Eppure, per quanto la giornata sia stata costellata di firme e dichiarazioni ottimiste, il baricentro politico del vertice resta uno solo: i centri migranti. Sono l’unico vero interesse del governo italiano in Albania, l’unico progetto che Meloni ha voluto intestarsi come svolta nella gestione dei rimpatri e che oggi si trova sospeso a un filo. Costruiti a caro prezzo, strutturati per ospitare persone da rimpatriare rapidamente, i Cpr albanesi non hanno mai davvero iniziato a funzionare. Le sentenze della giustizia italiana hanno stabilito che Bangladesh e Tunisia non possano essere considerati Paesi sicuri. L’Unione europea sta cercando di aggiornare la lista, ma intanto i trasferimenti restano bloccati.

Meloni lo ha detto con durezza, attribuendo la responsabilità alla magistratura: «Noi avremmo perso due anni per finire esattamente come era all’inizio. La responsabilità non è la mia». Ha insistito sul fatto che i centri funzioneranno, che entreranno in piena operatività con il nuovo Patto europeo su migrazione e asilo e che l’Italia andrà avanti comunque. Una posizione che ha il sapore della determinazione politica e, allo stesso tempo, dell’impasse amministrativa. Rama, consapevole che il tema è esplosivo per la politica italiana, ha lasciato Meloni a gestire da sola la parte più delicata.

A bilanciare la complessità, il premier albanese ha incassato ciò che più gli interessa: l’appoggio inequivocabile dell’Italia al percorso di adesione all’Unione europea. Meloni ha parlato apertamente della possibilità che i negoziati politici possano aprirsi nel 2028, durante il semestre di presidenza italiana. Ha promesso sostegno, vicinanza, accompagnamento. Rama ha colto il messaggio con entusiasmo, definendolo un «passo decisivo» e trasformando il vertice in una vittoria diplomatica personale.

La scena, tuttavia, non convince le opposizioni. Elly Schlein è stata netta: «Hai fallito». Il giudizio riguarda il cuore del patto Italia-Albania, quei centri che dovevano essere il simbolo della nuova strategia migratoria e che oggi restano chiusi, inutilizzati, incapaci di reggere il confronto con gli annunci. Per il centrosinistra, il vertice è stato un esercizio di propaganda, un tentativo di coprire con accordi industriali l’assenza di risultati concreti sul dossier più politico e più identitario del governo.

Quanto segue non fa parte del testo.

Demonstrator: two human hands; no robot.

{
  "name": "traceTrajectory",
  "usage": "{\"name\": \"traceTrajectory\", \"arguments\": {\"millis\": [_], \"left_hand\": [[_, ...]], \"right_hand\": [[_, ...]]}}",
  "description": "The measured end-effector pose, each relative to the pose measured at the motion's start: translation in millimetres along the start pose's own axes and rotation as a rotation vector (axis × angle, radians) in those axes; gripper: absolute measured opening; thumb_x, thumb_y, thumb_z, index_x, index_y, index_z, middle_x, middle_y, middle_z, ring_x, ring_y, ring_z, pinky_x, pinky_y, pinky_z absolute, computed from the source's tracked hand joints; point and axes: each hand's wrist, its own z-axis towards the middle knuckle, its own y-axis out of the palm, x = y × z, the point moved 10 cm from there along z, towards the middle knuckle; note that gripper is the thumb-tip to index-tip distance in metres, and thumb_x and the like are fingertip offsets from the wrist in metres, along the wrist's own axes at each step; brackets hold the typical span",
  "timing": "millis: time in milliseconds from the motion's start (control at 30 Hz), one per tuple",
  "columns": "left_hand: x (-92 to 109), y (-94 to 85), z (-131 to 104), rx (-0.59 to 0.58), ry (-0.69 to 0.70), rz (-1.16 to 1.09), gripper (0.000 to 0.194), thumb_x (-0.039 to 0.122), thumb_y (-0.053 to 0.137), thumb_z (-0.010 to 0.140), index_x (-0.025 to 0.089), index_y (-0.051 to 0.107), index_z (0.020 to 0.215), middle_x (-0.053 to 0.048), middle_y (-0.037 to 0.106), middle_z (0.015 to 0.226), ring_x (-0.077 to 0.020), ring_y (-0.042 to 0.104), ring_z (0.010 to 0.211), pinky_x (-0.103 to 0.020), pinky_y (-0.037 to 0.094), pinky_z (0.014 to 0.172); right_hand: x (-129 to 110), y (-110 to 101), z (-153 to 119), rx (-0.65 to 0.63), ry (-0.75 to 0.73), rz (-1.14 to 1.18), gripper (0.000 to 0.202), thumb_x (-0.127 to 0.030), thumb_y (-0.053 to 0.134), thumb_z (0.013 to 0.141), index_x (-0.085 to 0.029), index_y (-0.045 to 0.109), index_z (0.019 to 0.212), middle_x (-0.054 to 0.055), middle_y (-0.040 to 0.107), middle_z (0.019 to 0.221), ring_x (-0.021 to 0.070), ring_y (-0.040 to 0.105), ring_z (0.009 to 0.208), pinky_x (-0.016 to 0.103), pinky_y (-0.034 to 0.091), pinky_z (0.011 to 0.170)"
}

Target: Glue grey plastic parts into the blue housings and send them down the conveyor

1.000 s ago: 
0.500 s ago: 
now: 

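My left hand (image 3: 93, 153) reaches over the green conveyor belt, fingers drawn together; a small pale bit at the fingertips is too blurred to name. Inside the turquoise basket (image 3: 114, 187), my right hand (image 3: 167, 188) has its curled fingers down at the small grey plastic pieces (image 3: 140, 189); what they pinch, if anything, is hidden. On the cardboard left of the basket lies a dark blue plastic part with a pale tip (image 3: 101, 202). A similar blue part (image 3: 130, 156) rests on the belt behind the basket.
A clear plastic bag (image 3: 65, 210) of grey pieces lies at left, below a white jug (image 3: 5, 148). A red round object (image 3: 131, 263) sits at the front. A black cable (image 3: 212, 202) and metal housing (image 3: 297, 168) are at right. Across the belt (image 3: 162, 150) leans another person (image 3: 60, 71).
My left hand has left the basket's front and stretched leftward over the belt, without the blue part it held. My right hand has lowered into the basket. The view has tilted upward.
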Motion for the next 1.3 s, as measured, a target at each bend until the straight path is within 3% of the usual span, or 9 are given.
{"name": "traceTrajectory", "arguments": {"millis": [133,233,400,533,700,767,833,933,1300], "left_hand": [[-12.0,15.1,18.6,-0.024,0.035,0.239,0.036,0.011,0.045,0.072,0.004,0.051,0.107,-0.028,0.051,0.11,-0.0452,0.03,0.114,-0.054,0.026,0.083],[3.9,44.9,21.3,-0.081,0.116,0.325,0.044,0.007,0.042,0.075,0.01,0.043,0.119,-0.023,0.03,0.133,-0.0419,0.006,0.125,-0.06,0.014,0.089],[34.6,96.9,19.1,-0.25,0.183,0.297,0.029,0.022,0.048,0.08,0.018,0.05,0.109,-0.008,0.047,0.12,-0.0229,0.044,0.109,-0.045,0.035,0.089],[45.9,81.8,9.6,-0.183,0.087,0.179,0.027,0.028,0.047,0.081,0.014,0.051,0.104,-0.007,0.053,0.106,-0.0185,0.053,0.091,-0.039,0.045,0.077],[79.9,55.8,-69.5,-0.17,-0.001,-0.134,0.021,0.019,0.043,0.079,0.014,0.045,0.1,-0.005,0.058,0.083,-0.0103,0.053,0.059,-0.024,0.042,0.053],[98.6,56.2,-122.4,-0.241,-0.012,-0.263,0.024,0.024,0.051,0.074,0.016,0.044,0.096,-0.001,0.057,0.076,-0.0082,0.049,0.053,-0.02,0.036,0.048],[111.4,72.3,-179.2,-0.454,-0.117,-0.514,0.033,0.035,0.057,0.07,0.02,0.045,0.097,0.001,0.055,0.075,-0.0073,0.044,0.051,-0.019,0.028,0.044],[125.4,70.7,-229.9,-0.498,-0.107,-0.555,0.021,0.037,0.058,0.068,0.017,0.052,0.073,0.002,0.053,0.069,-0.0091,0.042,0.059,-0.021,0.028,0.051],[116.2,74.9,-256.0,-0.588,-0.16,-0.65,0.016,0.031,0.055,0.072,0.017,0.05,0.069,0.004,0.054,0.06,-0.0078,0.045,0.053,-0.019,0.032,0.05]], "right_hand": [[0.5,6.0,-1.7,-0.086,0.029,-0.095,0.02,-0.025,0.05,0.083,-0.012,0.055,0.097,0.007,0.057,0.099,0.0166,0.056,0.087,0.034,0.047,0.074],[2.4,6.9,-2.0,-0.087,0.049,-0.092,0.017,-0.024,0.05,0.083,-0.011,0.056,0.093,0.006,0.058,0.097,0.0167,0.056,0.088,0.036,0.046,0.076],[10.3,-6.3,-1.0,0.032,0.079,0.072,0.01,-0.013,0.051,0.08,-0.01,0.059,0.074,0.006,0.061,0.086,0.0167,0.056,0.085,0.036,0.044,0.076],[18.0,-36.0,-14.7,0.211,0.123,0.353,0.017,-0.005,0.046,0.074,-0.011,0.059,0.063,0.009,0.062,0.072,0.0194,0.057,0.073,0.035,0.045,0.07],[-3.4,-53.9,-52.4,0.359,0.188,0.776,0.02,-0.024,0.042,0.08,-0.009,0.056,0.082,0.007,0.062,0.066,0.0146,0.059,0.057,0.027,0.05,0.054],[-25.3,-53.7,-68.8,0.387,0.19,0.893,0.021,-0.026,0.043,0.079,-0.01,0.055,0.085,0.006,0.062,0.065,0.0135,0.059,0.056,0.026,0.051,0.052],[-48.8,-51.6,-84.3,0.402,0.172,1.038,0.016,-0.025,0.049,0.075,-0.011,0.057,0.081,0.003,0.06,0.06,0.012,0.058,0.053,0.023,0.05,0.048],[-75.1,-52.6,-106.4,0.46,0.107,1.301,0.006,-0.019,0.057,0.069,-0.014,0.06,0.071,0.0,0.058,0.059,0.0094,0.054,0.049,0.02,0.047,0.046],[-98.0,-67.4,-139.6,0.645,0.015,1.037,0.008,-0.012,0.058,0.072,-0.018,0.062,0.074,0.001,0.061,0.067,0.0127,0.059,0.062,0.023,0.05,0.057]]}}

Alla fine della giornata, tra le foto nel giardino di Villa Pamphilj e le dichiarazioni cariche di enfasi, resta uno scarto evidente. L’Albania esce dal vertice più ricca di investimenti, più vicina all’Europa, più centrale nella strategia italiana. L’Italia, al contrario, resta appesa a un progetto che non decolla e che continua a dividere giurisdizioni, opinione pubblica e Parlamento. Ed è proprio in questo contrasto che si misura il peso reale dell’incontro: un successo per Rama, una scommessa ancora tutta da vincere per Meloni.